A human rights-based approach to change in Haiti

In 2011, BAI lawyers filed more than 5,000 claims against the UN and a petition for relief on behalf of cholera victims, requesting compensation. The UN had concluded a status of forces agreement (SOFA) with the government of Haiti in 2004, granting UN troops immunity from civil and criminal claims. But Concannon told Quigley that the UN forfeited its immunity by failing to establish a commission to hear claims of cholera victims, as required by the SOFA. In 2013, UN Secretary-General Ban Ki-moon refused to receive BAI’s claims. BAI then filed a lawsuit against the UN in a New York federal court. That suit is now pending.

Joseph and Concannon won the most important human rights court verdict in Haitian history in 2000. As a result of their work, 53 military and paramilitary officers and soldiers were convicted of human rights violations during the 1994 massacre in Raboteau. They were ordered to pay the victims $140 million.

In other lawsuits, Joseph and Concannon are advocating prosecution of ‘Baby Doc’s’ collaborators for financial crimes and political repression during the brutal Duvalier regime. And the work of BAI and IJDH in responding to the epidemic of rapes in the IDP (internally displaced persons) camps following the earthquake has been exemplary. They have helped to empower the victims, challenged law enforcement, established security patrols and know-your-rights training, pushed prosecutions, and developed an international campaign through the media. As a result, sexual assaults have decreased dramatically, and women are now willing to file complaints. Joseph says, “Where the rule of law does not exist, you have to build it.”

Quigley describes how these two courageous lawyers are creating a template for an effective human rights-focused strategy to end global poverty and failed states.

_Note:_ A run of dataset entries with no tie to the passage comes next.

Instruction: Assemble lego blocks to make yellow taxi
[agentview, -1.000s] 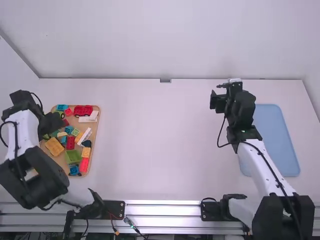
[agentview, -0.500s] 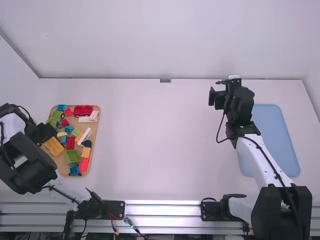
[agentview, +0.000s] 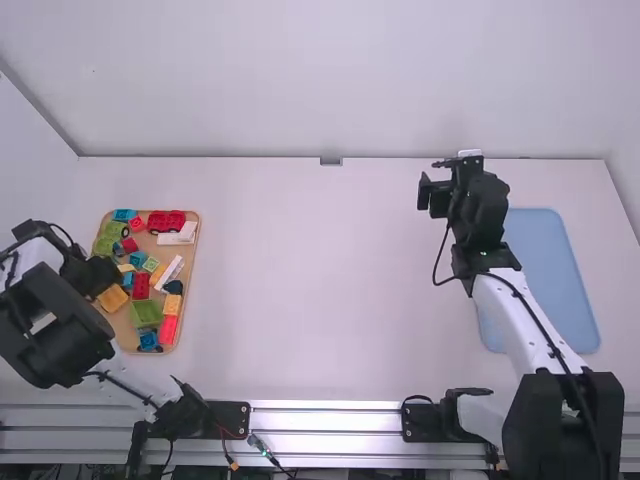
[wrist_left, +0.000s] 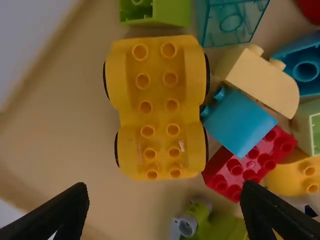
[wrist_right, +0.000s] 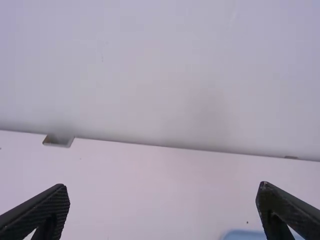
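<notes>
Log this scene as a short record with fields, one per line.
left pincer: open, above the tan rectangular tray
right pincer: open, holding nothing
tray contents: mixed plastic blocks
taxi base candidate: yellow studded plastic block with black-edged wheels, on the tray
build: nothing stacked on its studs
right side of table: light-blue rectangular mat

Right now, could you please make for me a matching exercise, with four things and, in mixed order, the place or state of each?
Column one
1. yellow Lego car base with wheels
2. light-blue rectangular mat
3. red wheeled Lego block
4. left arm's black pincer

Column two
A. open, holding nothing
B. towards the far end of the tan tray
C. beside a solid blue block
D. on the table's right side

Pairs: 1-C, 2-D, 3-B, 4-A
</notes>
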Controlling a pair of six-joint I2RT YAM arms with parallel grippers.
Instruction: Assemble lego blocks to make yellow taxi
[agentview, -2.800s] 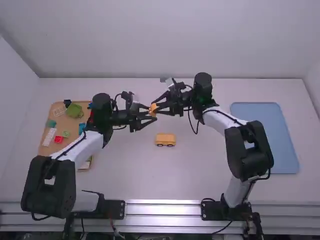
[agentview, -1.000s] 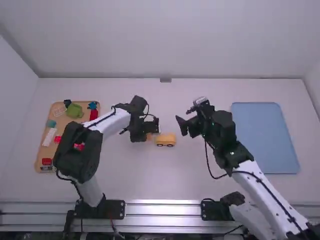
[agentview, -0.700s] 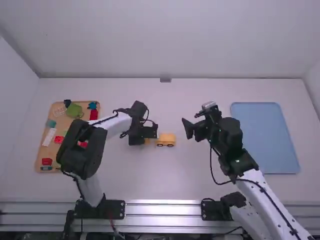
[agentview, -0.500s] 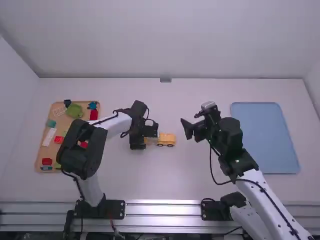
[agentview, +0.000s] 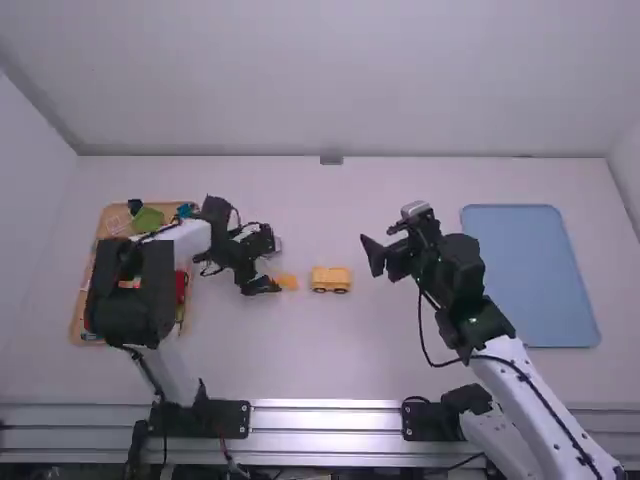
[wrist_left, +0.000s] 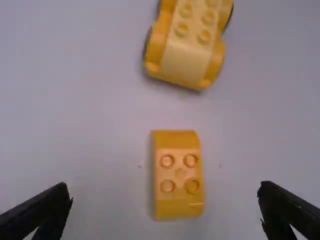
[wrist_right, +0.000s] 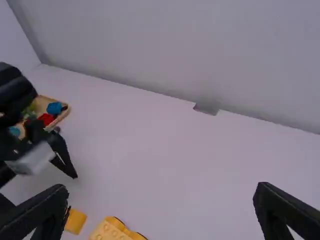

He writes, “[t]heir docket includes community-based programs on rape accountability and prevention, housing rights, and prisoners’ rights, along with international advocacy for fair elections in Haiti, earthquake response, and immigration rights for the Haitian diaspora. BAI helps organize street-blocking protests by camp dwellers facing eviction, and loud, aggressive demonstrations in protest of the UN’s cholera response.”

Joseph and Concannon work indefatigably to give voice to the voiceless and vindicate their human rights. They seek justice both inside and outside the courtroom.

This excellent book combines careful research with personal observations and interviews to paint a graphic portrait of the reality in Haiti and the critical work of Joseph and Concannon. Far from a dry history, it is a gripping tale of two courageous lawyers working to overcome seemingly insurmountable odds to better the lives of the Haitian people. This is a must-read for all those concerned about human rights – both in Haiti and elsewhere.